# Welches HDMI-Kabel?



## leboga (18. Dezember 2008)

Hi!
Ich habe mir vor kurzem eine PS3 gekauft und betreibe sie derzeit über einen HDMI-DVI Adapter an meinem Monitor. 
Meine Eltern hatten jetzt vor einen neuen Fernseher anzuschaffen und da bei der PS3 ja kein HDMI-Kabel beigelegt ist, wollte ich wissen wie hoch die Qualitätsunterschiede zwischen den verschieden Herstellern sind. Würde ein 5€ Big Ben Kabel reichen oder brauch ich doch ein 50€-Kabel? 
Hab schon gegoogelt aber bisher nix gefunden
Also ich möchte jetzt nicht für 20€ mehr ein minimal besseres Bild haben, aber wenn die Unterscheide doch drastisch sind würde ich wohl zu einen teureren greifen. Wäre toll wenn ihr mir helfen könntet

mfg. leboga


----------



## Cionara (18. Dezember 2008)

Soweit ich weiß gibts dort keinen Unterschied zwischen den Kabeln.


----------



## Pokerclock (18. Dezember 2008)

Solange du unter 2m bleibst, ist jedes Kabel von einer bekannte Firma in Ordnung. Achte auf vergoldete Stecker.

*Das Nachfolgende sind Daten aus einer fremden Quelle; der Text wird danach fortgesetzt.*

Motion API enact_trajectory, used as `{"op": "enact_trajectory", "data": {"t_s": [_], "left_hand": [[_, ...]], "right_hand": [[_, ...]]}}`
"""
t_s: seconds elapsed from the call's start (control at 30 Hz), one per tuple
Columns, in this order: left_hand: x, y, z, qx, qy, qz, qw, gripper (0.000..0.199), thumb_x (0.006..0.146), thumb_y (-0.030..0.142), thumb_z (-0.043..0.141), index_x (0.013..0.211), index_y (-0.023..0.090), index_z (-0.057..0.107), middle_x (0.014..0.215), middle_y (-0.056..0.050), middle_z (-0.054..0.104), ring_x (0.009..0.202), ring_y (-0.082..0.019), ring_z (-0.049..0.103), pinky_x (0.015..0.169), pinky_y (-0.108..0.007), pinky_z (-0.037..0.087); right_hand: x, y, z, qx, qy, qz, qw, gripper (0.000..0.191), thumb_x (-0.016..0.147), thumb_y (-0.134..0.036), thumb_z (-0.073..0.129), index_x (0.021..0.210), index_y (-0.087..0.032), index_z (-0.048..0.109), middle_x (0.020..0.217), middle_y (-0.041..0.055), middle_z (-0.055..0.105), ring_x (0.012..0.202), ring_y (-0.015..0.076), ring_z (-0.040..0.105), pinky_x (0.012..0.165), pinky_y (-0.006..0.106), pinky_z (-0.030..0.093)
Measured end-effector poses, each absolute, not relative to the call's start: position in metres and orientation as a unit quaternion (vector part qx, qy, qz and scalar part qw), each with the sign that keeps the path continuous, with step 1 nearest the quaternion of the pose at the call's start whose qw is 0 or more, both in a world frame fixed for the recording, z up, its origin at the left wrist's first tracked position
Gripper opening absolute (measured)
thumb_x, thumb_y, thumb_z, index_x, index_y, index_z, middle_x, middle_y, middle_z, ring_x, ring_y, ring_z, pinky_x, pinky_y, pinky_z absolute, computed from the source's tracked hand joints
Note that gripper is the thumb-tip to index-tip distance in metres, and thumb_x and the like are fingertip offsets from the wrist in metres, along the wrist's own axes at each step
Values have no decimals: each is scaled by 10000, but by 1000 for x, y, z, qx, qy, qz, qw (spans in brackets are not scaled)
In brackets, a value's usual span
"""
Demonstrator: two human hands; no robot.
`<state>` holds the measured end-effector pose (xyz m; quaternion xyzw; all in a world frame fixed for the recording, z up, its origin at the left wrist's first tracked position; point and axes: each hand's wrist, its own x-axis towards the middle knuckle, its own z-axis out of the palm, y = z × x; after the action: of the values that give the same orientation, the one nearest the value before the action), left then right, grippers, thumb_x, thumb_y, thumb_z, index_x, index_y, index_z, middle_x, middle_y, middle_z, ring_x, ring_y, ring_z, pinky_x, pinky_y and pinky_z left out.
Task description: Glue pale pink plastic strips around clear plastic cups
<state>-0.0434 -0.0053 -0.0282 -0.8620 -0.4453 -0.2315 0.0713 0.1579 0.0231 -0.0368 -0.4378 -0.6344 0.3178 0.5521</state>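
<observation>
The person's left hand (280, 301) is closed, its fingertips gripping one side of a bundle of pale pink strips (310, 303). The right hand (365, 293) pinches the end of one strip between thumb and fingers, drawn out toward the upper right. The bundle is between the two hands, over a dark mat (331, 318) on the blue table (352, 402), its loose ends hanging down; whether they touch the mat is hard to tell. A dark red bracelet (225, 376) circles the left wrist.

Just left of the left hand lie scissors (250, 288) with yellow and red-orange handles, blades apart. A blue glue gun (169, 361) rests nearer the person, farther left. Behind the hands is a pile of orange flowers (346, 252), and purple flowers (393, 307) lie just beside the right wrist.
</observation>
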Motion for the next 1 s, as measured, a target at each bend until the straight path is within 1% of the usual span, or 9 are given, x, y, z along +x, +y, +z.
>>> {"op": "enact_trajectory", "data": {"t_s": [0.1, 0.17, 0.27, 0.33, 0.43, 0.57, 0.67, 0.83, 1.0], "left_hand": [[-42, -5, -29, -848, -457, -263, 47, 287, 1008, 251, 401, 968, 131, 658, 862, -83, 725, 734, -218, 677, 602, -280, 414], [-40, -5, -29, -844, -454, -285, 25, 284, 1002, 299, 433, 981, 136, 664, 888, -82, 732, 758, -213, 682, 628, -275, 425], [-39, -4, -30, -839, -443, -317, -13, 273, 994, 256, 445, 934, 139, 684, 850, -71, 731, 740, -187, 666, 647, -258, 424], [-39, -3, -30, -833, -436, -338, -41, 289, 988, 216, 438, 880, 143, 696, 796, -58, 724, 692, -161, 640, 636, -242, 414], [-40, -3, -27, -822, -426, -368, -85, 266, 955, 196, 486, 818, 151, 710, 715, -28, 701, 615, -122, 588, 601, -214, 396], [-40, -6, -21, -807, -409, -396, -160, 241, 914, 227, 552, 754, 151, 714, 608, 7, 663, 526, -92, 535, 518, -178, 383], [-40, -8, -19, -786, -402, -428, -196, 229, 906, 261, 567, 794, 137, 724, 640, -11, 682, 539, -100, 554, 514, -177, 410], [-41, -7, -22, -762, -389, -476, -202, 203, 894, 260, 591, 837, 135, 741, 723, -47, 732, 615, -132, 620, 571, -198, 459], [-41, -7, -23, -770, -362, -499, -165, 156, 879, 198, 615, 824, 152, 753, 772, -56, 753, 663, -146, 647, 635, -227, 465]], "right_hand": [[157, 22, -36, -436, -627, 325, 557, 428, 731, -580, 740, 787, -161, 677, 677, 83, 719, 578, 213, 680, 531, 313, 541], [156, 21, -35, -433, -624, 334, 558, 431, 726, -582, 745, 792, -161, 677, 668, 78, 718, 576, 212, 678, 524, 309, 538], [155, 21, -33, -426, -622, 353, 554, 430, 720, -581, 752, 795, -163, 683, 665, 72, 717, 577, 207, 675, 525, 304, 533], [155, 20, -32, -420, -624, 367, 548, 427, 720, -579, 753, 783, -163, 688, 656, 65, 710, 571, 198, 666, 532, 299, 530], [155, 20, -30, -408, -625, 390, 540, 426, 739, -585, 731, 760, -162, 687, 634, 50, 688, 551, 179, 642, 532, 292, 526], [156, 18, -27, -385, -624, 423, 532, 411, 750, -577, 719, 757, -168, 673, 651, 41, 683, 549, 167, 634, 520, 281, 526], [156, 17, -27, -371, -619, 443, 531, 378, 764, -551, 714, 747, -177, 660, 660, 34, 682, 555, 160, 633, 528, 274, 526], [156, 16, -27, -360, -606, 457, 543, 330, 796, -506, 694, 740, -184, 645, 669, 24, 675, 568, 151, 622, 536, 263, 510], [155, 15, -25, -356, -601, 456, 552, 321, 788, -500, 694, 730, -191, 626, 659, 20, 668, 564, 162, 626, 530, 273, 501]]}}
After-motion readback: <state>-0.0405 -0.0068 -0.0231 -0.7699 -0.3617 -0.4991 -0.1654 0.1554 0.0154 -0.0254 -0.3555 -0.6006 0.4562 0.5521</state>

Musst du aber über 3m einsetzen, wird es teurer für dich. Oehlbach empfehle ich persönlich. Gute Erfahrungen mit gemacht. Bei hohen Längen kommt es zum Rauschen, Pixelbildung und manch anderen Unschönen Effekt. Ist aber nicht immer so.


----------



## leboga (18. Dezember 2008)

Ok, thx für eure Hilfe, ich wollte bei 2m bleiben da ich keine große Distanz zu überbrücken habe. Das sollte doch reichen, oder?
HDMI Kabel 2m - Guntendorfer Transport Ges.m.b.H.


----------



## Herbboy (19. Dezember 2008)

ja klar. nur ganz billige sind halt schlecht abgeschirmt, da könnte bei längeren dinstanzen störungen aufgefangen werden, die dann in "klötzchen" dargestellt werden. ansonsten spielt der preis nur ne rolle, wenn man sehr oft umsteckt (abnutzung der stecker/kabel-verbindungen)


----------